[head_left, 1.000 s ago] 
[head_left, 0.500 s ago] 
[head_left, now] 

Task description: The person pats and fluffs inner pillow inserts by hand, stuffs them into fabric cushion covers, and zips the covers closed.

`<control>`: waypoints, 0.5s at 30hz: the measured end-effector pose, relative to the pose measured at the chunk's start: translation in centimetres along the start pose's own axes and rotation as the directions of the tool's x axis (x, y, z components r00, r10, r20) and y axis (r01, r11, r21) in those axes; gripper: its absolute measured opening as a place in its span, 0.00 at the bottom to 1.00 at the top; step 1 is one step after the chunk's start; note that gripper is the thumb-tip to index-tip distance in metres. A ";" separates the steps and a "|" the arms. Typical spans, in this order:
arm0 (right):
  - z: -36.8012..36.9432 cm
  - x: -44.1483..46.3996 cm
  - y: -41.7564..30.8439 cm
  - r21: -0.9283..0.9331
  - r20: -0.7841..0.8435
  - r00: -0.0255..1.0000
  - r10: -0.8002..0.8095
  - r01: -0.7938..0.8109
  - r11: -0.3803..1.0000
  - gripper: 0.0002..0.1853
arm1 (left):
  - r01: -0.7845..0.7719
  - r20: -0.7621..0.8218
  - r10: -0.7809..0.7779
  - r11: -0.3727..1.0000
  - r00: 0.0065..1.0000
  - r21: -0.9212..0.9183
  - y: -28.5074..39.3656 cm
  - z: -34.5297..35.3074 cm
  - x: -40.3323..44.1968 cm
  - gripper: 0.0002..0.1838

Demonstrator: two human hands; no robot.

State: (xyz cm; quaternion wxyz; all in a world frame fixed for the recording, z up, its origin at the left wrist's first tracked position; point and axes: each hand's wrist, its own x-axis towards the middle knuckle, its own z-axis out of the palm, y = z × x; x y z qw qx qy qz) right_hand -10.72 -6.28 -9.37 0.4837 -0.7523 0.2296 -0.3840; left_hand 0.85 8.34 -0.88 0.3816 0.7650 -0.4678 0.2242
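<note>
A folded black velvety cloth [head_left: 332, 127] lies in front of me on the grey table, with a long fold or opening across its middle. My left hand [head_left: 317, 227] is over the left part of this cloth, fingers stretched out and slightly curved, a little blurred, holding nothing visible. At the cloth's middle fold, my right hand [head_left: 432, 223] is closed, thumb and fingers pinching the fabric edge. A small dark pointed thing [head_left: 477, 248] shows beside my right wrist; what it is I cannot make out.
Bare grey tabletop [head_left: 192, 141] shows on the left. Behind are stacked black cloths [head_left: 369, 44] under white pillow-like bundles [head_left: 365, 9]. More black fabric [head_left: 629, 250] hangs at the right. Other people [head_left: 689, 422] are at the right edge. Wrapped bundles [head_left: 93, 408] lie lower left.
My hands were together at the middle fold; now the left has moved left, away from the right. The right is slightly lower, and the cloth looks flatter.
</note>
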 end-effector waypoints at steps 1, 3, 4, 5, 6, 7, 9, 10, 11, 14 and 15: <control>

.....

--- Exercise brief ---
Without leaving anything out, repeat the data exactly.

--- Expected answer ---
[head_left, 1.000 s ago] 
[head_left, 0.500 s ago] 
[head_left, now] 

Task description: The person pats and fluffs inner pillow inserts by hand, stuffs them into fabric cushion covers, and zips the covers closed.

`<control>`: waypoints, 0.5s at 30hz: the measured end-effector pose, relative to the pose measured at the chunk's start: translation in centimetres along the start pose's own axes and rotation as the directions of the tool's x axis (x, y, z components r00, r10, r20) and y axis (r01, r11, r21) in those axes; gripper: its absolute measured opening as a place in its span, 0.00 at the bottom to 1.00 at the top; step 1 is one step after the chunk's start; note that gripper is the thumb-tip to index-tip distance in metres. A ";" separates the steps and a "|" the arms. Typical spans, in this order:
arm0 (right):
  - z: -36.8012..36.9432 cm
  - x: -44.1483..46.3996 cm
  - y: -41.7564..30.8439 cm
  - r21: -0.9283..0.9331
  - r20: -0.7841..0.8435
  - r00: -0.0255..1.0000
  - r10: -0.8002..0.8095
  - r01: -0.7938..0.8109
  - r11: -0.3803..1.0000
  - gripper: 0.0002..0.1853
arm1 (left):
  - r01: -0.7845..0.7719
  - r20: -0.7621..0.8218
  - r10: -0.7809..0.7779
  - r11: -0.3727..1.0000
  - r00: 0.0065..1.0000
  - r21: -0.9212..0.9183
  - y: -28.5074..39.3656 cm
  - z: -34.5297..35.3074 cm
  - x: -40.3323..44.1968 cm
  - gripper: 0.0002..0.1838

Demonstrator: two human hands; no robot.

State: (xyz cm; quaternion wxyz; all in a world frame fixed for the recording, z up, its origin at the left wrist's first tracked position; point and axes: each hand's wrist, its own x-axis towards the middle knuckle, its own z-axis out of the palm, y = z × x; x y z qw qx qy qz) right_hand -10.72 -6.28 -9.37 0.4837 -0.7523 0.2296 -0.3840; left_hand 0.85 8.34 -0.88 0.3816 0.7650 -0.4678 0.2242
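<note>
A folded black velvety cloth [head_left: 332, 127] lies in front of me on the grey table, with a long fold or opening across its middle. My left hand [head_left: 317, 227] is over the left part of this cloth, fingers stretched out and slightly curved, a little blurred, holding nothing visible. At the cloth's middle fold, my right hand [head_left: 432, 223] is closed, thumb and fingers pinching the fabric edge. A small dark pointed thing [head_left: 477, 248] shows beside my right wrist; what it is I cannot make out.
Bare grey tabletop [head_left: 192, 141] shows on the left. Behind are stacked black cloths [head_left: 369, 44] under white pillow-like bundles [head_left: 365, 9]. More black fabric [head_left: 629, 250] hangs at the right. Other people [head_left: 689, 422] are at the right edge. Wrapped bundles [head_left: 93, 408] lie lower left.
My hands were together at the middle fold; now the left has moved left, away from the right. The right is slightly lower, and the cloth looks flatter.
</note>
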 end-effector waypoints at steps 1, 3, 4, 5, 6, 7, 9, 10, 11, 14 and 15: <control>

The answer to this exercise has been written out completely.